How Rwanda is beating the U.S. in the fight against the coronavirus

By
David Z. Morris
David Z. Morris
By
David Z. Morris
David Z. Morris
July 8, 2020, 2:58 PM ET

For many in the West, the name Rwanda may still carry memories of that country’s horrific upheavals of a quarter-century ago and tap broader Western biases against Africa. But today the country is a leading innovator on health. That includes the ongoing fight against the coronavirus: Rwanda’s efforts to control the pandemic have trounced those of ostensibly more advanced countries, including the United States.

In its first month of fighting the virus, Rwanda saw coronavirus cases grow from two to 134, according to the nonprofit Partners in Health.

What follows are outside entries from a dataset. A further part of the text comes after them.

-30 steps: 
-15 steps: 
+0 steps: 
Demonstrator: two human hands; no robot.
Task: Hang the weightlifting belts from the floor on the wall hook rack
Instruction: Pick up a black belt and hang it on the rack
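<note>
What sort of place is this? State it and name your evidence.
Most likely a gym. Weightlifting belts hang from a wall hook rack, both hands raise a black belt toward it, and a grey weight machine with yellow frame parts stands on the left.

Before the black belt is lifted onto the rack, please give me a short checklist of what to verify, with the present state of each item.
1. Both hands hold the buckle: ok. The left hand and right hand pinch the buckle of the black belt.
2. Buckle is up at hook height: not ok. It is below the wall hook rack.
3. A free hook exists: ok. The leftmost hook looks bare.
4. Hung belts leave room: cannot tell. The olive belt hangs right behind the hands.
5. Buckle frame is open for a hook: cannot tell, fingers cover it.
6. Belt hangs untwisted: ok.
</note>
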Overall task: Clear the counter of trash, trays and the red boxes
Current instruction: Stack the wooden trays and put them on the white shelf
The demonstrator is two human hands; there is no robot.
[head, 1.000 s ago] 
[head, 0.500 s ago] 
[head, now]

During the same period, Belgium—Rwanda’s former colonizer, which has a similar population—went from two cases to 7,400. By the end of June, a handful of outbreak clusters pushed Rwanda’s total reported infections to 582. New York City, with about three-quarters of Rwanda’s population and arguably one of America’s coronavirus success stories, is still seeing nearly 300 new cases each day.

According to Agnes Binagwaho, Rwanda’s former health minister and now a senior lecturer at Harvard Medical School, the success comes down to a health care system focused on communities.

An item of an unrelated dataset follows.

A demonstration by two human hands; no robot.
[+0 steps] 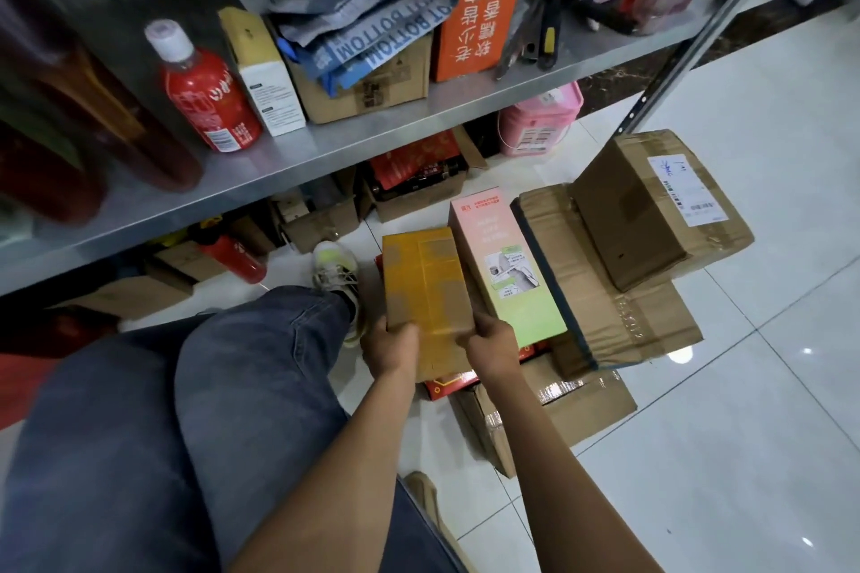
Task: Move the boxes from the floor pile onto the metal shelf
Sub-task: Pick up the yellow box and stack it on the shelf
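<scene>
A yellow-brown cardboard box (426, 288) lies at the left of the floor pile. My left hand (390, 345) grips its near left corner and my right hand (494, 343) grips its near right corner. Beside it on the right lies a pink and green printed box (505, 265), then a flat taped carton with a dark edge (600, 288) bearing a brown parcel with a white label (651, 209). A red box (446, 384) and another taped carton (567, 405) lie underneath. The metal shelf (298, 163) runs across the upper left, above the pile.
The shelf holds a red bottle (204, 98), a white box (267, 74), an open carton with grey bags (367, 74), an orange bag (484, 0) and dark jars at left. Cartons and a pink tub (540, 121) sit under it. My jeans leg (223, 386) and shoe (335, 265) are left of the pile.
</scene>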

“Rwanda has prioritized a decentralized health care system,” she told vaccination advocate Seth Berkley at Fortune’s Brainstorm Health virtual conference on Wednesday. That has meant distributing community health workers across the country. The system, Binagwaho said, also works to get buy-in from everyone, from educators to law enforcement, to help in advancing health goals.

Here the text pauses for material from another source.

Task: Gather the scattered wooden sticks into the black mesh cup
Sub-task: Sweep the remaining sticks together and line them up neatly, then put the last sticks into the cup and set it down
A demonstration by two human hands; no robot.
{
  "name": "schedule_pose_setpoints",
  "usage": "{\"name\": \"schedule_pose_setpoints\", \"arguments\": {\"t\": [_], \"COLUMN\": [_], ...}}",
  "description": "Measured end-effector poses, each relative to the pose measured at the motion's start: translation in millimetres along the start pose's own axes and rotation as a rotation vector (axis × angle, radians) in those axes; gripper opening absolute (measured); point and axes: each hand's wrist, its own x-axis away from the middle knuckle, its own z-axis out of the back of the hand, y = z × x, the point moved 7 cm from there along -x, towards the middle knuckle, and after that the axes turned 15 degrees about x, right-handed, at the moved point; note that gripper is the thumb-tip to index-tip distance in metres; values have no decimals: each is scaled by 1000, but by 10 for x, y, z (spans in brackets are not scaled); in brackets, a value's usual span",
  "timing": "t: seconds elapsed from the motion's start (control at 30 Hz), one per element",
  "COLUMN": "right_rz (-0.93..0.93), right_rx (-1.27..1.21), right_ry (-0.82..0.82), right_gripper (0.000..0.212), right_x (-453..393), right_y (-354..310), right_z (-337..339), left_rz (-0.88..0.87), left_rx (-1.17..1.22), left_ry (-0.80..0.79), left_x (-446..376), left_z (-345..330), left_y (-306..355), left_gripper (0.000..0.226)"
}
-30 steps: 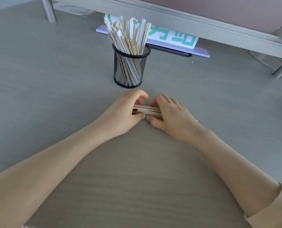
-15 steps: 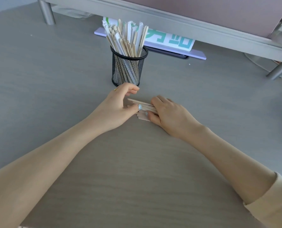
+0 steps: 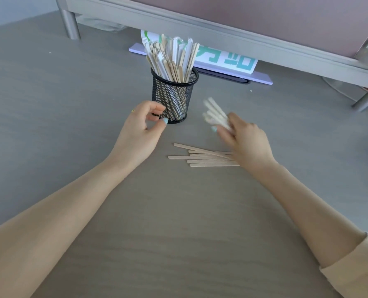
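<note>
Grey desk [image 3: 49, 117] | mesh cup [image 3: 174, 97] | loose sticks [image 3: 204, 157] | shelf [image 3: 221, 33]

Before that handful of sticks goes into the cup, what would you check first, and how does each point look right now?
1. Right hand grips its bunch of sticks: ok, though blurred by motion.
2. Black mesh cup stands upright: ok.
3. Room in the cup: cannot tell; it is already crowded with sticks, with a gap towards its right rim.
4. Left hand ready to steady the cup: ok; it holds nothing, fingertips at the cup's lower left side; contact cannot be told.
5. All sticks collected: not ok; loose sticks lie on the table by the right hand.
</note>
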Motion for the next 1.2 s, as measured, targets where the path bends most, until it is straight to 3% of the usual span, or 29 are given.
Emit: {"name": "schedule_pose_setpoints", "arguments": {"t": [0.2,0.3,0.4,0.5,0.57,0.7,0.8,0.97,1.07,1.2], "right_rz": [-349,-312,-240,-223,-193,-171,-165,-102,-34,57], "right_rx": [-779,-1096,-1398,-1522,-1492,-1145,-1027,-981,-879,-727], "right_ry": [174,225,304,327,285,114,72,165,292,410], "right_gripper": [42,47,37,32,32,36,27,12,14,26], "right_x": [-389,-707,-1021,-1232,-1294,-1331,-1325,-1311,-1287,-1239], "right_y": [278,81,-203,-499,-667,-770,-666,-505,-503,-553], "right_z": [414,674,833,780,663,353,269,465,585,651], "left_rz": [67,62,61,66,67,71,86,138,127,145], "left_rx": [9,-24,-55,-55,-56,-60,-15,-29,-112,-159], "left_ry": [7,-22,-41,-42,-34,-20,-2,-12,-82,-58], "left_x": [-79,-84,-87,-97,-107,-150,-207,-372,-457,-539], "left_z": [25,1,-9,-2,16,60,97,63,-57,-158], "left_y": [-102,-118,-135,-154,-161,-178,-204,-264,-225,-190], "left_gripper": [31,35,37,37,37,37,37,72,88,94]}}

The U.S. stands in contrast to that approach. “[U.S.] investment in community health and public health has really been decimated in the last few decades,” said Sheila Davis, CEO of Partners in Health, which focuses on expanding medical services for the world’s poorest people. “So we don’t have the benefits of a community health system like they have in Rwanda.”

One outcome that may be particularly frustrating to some Americans is Rwandans’ deep trust in their health care system and health authorities. According to a 2019 report, Rwandans have the world’s highest level of trust in clinics and hospitals, and place high importance on vaccinations. The U.S., meanwhile, has been a hotbed of distrust and denialism toward precautions as basic as cloth masks.

Most of all, Davis faulted U.S. reliance on hospitals as a focal point of health care, in contrast to Rwanda’s approach of putting health workers closer to the communities they serve. That has included providing what Davis called “aggressive testing” during the pandemic, and setting up facilities to let possible coronavirus carriers isolate away from their families, including providing food for quarantiners.

Though Rwanda has gotten some attention for its use of drones and other technology in the pandemic, Davis thinks that’s secondary. “The innovation is not a technology. It’s more the innovation of human caring and providing social support.”